§ AIM OF THE EXERCISE: Find and copy every line in the records that includes the string "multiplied".

§ DATA EXTRACT:
■ ■ ■ ■ ■ ■ ■

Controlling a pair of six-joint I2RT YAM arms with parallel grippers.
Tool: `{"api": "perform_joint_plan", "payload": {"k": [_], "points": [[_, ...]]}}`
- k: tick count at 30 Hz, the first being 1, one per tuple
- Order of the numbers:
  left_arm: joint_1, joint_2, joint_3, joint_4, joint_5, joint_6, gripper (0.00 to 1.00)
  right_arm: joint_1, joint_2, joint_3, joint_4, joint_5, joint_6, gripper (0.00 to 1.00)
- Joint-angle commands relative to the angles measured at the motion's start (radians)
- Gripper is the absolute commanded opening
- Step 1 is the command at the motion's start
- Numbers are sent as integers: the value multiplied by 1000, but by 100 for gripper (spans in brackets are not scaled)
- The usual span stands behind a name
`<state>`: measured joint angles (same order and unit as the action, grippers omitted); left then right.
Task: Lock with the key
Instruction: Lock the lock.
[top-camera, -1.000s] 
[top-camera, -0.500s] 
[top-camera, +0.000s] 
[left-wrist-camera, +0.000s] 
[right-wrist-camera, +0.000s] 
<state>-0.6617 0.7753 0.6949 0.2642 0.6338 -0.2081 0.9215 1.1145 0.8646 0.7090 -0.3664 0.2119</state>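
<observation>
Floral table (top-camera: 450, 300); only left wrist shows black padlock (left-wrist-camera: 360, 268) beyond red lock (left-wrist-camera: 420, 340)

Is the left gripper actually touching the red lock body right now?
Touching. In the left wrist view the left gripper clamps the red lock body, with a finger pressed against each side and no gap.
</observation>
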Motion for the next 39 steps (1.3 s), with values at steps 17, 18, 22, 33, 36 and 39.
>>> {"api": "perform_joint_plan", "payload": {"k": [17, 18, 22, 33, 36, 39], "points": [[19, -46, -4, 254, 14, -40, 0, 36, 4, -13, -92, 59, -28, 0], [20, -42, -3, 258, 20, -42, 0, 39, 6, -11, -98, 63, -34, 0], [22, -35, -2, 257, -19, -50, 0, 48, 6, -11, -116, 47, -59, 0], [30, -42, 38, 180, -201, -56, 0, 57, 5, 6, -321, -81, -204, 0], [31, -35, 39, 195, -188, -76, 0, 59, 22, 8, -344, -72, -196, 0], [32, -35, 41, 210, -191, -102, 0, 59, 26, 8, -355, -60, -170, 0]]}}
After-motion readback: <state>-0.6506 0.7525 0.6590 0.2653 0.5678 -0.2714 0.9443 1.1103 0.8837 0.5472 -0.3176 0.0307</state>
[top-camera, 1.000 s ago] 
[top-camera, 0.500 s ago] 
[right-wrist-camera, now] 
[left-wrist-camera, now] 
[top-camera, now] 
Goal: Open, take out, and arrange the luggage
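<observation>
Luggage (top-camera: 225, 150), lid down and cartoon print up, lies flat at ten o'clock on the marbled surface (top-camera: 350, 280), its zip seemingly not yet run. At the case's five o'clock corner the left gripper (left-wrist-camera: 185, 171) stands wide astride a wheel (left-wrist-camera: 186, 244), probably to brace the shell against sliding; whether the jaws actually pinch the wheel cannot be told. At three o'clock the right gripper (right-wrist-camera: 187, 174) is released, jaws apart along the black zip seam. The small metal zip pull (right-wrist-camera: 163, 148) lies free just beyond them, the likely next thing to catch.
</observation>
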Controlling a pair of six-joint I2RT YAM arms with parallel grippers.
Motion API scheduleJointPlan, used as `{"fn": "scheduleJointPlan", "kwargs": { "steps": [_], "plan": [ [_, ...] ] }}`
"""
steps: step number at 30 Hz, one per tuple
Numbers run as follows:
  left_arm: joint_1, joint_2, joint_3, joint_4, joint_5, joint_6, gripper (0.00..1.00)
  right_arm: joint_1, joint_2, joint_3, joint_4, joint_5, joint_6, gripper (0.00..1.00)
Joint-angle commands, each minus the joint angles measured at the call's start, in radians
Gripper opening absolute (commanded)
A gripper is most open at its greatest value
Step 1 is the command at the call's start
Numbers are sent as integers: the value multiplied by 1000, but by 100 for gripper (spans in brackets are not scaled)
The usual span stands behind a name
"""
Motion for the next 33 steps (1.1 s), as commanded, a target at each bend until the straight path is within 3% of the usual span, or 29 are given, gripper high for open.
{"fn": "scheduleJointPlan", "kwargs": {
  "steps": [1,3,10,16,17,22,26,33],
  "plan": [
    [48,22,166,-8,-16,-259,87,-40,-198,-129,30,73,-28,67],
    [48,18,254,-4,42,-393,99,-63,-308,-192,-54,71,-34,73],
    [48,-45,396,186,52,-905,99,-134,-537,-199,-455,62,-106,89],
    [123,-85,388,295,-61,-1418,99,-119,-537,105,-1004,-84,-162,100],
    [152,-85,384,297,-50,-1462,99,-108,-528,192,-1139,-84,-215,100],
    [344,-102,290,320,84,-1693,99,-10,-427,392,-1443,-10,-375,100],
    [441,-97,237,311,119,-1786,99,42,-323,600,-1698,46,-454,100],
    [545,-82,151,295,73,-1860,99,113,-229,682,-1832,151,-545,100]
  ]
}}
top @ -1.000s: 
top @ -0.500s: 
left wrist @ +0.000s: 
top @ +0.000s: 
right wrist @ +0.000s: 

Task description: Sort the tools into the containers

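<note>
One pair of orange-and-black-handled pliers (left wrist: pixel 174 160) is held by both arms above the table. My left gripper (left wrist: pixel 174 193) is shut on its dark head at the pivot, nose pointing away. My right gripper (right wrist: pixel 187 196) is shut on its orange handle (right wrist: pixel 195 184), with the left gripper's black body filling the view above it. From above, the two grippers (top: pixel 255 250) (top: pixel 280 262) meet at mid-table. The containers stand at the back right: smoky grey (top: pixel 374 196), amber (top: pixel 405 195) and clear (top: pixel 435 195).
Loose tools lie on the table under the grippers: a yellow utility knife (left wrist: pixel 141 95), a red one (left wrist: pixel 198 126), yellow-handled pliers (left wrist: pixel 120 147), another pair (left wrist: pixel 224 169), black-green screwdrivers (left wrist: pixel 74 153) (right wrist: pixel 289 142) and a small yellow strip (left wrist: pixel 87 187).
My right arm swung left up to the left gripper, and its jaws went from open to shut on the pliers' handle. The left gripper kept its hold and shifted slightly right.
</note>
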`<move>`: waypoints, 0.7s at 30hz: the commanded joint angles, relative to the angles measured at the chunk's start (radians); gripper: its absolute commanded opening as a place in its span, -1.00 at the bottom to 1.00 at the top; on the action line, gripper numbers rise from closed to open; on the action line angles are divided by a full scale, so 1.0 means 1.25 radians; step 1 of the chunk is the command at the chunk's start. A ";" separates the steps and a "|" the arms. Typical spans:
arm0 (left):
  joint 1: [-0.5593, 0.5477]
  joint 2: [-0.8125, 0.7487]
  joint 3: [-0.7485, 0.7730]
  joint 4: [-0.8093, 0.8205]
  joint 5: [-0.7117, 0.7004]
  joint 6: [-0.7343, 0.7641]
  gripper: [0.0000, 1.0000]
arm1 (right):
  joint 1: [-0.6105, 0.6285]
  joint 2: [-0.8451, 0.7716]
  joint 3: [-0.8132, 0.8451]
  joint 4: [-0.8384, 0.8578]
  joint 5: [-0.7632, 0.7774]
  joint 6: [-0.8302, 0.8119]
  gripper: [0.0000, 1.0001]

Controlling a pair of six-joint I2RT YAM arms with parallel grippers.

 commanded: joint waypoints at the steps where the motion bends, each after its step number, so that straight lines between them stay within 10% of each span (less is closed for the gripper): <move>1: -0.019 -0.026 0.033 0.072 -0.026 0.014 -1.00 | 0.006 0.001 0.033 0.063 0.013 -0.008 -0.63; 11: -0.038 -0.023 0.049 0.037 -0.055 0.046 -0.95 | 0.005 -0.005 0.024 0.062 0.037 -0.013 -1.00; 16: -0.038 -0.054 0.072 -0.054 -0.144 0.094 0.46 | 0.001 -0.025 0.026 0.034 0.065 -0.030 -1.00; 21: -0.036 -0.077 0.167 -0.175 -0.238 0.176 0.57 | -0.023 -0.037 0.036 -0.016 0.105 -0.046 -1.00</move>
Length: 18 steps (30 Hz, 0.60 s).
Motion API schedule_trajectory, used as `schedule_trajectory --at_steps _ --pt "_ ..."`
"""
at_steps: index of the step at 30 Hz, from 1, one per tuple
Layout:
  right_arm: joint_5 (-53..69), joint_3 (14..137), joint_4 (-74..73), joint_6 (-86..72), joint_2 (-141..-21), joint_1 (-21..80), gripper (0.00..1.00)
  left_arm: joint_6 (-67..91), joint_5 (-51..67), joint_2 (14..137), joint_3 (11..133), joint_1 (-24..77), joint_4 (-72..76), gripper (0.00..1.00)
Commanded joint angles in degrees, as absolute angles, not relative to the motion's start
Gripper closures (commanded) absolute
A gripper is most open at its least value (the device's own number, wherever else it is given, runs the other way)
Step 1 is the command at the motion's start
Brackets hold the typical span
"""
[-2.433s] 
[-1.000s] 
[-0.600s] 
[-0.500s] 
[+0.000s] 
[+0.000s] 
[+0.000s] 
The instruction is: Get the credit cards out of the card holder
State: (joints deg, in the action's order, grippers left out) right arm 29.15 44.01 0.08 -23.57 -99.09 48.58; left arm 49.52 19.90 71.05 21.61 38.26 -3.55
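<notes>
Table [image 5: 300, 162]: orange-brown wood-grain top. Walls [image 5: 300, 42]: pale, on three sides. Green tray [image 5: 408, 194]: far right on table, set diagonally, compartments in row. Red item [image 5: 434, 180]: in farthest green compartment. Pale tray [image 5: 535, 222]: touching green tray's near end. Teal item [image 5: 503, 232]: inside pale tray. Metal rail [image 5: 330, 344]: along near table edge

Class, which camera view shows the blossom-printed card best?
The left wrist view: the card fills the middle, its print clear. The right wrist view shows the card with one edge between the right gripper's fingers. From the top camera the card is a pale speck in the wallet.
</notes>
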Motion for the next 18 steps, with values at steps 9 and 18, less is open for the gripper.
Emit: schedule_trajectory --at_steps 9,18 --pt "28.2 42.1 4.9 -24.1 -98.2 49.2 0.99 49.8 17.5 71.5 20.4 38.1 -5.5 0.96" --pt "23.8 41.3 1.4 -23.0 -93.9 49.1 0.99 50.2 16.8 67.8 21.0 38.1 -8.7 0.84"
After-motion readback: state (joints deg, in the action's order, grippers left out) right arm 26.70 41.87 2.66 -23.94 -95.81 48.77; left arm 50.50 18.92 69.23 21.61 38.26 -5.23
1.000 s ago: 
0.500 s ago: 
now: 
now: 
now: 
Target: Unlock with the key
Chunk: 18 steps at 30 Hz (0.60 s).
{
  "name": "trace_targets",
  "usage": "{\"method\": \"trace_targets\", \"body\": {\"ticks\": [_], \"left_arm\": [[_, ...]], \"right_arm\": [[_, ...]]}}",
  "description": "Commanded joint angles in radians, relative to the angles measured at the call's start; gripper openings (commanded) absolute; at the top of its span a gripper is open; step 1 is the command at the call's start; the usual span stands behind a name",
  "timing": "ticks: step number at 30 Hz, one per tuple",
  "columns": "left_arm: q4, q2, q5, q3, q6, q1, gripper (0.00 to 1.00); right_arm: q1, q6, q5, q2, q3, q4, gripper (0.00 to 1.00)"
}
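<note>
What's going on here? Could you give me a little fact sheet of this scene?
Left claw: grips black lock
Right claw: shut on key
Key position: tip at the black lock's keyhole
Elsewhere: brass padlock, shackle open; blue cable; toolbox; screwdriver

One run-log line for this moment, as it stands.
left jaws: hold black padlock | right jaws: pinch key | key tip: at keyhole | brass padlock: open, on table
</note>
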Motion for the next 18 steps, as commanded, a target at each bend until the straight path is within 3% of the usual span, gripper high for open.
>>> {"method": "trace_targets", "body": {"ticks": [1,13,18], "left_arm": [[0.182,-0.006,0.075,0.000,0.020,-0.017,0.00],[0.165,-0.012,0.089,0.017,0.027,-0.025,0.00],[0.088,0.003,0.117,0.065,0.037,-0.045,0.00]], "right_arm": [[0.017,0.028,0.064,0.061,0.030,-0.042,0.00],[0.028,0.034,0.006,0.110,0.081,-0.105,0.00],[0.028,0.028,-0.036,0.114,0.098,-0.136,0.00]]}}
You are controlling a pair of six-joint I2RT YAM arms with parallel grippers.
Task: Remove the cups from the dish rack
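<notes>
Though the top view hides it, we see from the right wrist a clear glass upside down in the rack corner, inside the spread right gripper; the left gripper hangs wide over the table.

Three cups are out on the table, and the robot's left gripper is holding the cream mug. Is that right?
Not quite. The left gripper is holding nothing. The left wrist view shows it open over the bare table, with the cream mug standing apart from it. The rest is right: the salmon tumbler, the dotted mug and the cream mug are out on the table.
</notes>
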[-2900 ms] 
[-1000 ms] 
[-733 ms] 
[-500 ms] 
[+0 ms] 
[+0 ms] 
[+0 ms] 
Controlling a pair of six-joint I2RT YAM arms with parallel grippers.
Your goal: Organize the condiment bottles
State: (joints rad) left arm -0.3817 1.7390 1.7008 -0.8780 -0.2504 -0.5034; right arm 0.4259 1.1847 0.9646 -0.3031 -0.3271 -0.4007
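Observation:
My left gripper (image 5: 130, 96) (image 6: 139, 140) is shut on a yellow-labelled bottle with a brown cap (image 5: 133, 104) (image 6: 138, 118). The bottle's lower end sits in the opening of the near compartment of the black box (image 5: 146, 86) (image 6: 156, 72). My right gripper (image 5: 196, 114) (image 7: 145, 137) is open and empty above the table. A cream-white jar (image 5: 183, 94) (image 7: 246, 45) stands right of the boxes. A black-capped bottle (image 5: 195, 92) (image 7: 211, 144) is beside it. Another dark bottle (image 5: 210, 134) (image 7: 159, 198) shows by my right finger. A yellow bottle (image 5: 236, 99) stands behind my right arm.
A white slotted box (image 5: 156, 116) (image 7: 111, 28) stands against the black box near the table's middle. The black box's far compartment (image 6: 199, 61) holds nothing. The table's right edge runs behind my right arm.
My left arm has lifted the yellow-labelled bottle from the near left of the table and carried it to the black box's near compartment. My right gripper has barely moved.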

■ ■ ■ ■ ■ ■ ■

§ REPLY:
- Numbers are sent as integers: the value multiplied by 1000, but by 100 for gripper (spans in brackets are not scaled)
Numbers are sent as integers: the value multiplied by 1000, but by 100 for gripper (spans in brackets are not scaled)

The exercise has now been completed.